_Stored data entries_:
/---
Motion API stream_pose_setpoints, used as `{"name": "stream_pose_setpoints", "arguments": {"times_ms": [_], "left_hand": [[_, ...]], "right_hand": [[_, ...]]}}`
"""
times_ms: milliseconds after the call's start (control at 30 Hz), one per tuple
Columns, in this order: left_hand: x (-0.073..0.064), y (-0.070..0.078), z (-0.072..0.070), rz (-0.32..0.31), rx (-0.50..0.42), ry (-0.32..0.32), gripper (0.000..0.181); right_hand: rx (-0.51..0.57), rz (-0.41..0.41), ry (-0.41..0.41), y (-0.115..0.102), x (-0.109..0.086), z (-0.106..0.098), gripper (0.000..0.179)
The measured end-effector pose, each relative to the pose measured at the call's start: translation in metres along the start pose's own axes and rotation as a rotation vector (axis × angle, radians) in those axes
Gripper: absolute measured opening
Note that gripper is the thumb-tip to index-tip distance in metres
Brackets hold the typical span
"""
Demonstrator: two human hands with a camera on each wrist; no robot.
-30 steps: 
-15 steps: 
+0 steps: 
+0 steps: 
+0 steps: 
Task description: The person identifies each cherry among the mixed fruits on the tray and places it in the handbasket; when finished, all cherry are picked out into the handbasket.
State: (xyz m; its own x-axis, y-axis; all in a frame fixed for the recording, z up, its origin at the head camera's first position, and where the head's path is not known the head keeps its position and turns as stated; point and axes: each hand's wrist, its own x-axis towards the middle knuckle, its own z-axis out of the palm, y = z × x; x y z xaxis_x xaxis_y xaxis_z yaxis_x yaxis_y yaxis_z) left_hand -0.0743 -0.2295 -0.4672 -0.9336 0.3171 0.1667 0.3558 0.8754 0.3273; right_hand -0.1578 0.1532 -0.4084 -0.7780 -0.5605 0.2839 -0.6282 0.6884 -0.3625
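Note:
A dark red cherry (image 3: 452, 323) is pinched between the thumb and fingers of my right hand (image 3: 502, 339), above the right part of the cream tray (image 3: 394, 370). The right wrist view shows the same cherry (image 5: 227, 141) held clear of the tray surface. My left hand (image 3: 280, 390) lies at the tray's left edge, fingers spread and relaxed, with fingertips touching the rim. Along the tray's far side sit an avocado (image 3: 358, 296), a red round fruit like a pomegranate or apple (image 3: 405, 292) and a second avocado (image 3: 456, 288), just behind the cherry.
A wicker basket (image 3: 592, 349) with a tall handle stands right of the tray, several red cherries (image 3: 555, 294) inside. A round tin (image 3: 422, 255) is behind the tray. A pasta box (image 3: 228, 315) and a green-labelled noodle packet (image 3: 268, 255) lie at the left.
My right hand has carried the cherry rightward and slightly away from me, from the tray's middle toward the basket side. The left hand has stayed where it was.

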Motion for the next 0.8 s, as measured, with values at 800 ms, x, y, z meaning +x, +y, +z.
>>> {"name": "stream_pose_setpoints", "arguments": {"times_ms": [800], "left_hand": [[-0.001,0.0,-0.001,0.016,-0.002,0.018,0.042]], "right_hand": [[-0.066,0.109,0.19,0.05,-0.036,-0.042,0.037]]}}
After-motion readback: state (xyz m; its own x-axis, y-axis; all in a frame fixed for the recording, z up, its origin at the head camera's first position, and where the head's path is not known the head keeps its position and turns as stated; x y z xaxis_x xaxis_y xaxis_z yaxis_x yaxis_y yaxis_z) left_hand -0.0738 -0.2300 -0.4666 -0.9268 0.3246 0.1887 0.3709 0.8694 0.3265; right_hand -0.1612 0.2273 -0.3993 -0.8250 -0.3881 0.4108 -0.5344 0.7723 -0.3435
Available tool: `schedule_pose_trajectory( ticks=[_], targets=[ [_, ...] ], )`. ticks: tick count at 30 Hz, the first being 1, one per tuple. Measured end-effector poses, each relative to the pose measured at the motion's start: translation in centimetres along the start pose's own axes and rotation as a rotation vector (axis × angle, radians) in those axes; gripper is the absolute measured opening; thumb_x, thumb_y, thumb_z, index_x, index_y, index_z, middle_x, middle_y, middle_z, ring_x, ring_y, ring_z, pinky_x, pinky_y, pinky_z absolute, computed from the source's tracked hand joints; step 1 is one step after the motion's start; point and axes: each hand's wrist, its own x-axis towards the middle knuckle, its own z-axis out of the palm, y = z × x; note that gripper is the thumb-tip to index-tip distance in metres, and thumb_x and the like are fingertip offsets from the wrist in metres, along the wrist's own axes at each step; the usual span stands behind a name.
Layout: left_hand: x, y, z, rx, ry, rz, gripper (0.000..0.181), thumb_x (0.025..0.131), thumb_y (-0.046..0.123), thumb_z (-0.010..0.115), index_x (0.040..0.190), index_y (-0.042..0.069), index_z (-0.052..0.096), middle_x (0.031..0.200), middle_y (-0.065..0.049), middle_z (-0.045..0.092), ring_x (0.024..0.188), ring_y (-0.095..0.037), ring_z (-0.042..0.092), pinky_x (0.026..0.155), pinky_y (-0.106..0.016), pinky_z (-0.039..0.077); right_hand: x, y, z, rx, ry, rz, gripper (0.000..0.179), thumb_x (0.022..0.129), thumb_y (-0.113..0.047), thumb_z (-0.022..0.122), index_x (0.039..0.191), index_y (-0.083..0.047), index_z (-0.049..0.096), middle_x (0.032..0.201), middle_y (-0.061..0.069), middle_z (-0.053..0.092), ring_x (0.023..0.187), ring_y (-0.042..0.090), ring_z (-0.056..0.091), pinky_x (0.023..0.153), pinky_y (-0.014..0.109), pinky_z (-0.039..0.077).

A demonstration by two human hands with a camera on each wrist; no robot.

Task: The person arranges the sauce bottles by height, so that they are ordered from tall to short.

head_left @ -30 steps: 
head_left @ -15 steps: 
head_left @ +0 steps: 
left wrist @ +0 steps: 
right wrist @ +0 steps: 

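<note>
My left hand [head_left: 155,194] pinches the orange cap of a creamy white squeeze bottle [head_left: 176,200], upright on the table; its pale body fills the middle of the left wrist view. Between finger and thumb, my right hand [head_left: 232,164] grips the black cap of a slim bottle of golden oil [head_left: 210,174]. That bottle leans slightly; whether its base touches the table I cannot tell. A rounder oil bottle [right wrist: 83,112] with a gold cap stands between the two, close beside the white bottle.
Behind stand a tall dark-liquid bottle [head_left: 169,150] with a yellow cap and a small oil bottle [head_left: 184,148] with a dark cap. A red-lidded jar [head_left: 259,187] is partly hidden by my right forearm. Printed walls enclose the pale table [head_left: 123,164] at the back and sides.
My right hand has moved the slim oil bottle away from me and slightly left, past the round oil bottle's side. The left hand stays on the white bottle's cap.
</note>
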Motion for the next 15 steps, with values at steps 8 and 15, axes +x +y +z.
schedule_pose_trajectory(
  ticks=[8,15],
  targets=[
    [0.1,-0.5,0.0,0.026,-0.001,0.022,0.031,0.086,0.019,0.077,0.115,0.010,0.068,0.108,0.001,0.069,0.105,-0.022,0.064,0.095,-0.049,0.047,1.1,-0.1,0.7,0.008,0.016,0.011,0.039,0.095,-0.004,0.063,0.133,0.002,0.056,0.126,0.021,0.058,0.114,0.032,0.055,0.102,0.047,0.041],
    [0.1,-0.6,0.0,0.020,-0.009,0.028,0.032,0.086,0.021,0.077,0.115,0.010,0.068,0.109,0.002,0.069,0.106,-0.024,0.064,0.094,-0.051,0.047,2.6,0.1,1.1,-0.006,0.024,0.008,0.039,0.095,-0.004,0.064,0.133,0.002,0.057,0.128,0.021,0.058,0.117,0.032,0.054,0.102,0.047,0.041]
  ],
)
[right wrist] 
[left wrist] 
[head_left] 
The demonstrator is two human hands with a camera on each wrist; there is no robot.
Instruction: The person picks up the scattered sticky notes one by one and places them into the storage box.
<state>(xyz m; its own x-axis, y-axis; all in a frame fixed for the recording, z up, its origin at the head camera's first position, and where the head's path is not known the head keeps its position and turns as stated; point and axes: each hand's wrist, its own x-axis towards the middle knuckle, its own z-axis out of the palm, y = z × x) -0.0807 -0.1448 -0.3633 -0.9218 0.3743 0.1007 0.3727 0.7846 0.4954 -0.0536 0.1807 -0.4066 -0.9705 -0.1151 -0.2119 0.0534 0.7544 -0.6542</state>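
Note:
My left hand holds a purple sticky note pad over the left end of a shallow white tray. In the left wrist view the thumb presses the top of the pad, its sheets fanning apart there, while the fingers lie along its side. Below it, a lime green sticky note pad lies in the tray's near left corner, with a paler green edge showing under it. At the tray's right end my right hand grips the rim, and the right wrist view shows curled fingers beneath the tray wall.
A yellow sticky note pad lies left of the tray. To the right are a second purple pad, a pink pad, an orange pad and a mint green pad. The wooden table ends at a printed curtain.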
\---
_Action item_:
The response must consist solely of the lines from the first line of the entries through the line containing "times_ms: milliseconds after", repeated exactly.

_Exercise response_:
Motion API stream_pose_setpoints, used as `{"name": "stream_pose_setpoints", "arguments": {"times_ms": [_], "left_hand": [[_, ...]], "right_hand": [[_, ...]]}}`
"""
times_ms: milliseconds after the call's start (control at 30 Hz), one per tuple

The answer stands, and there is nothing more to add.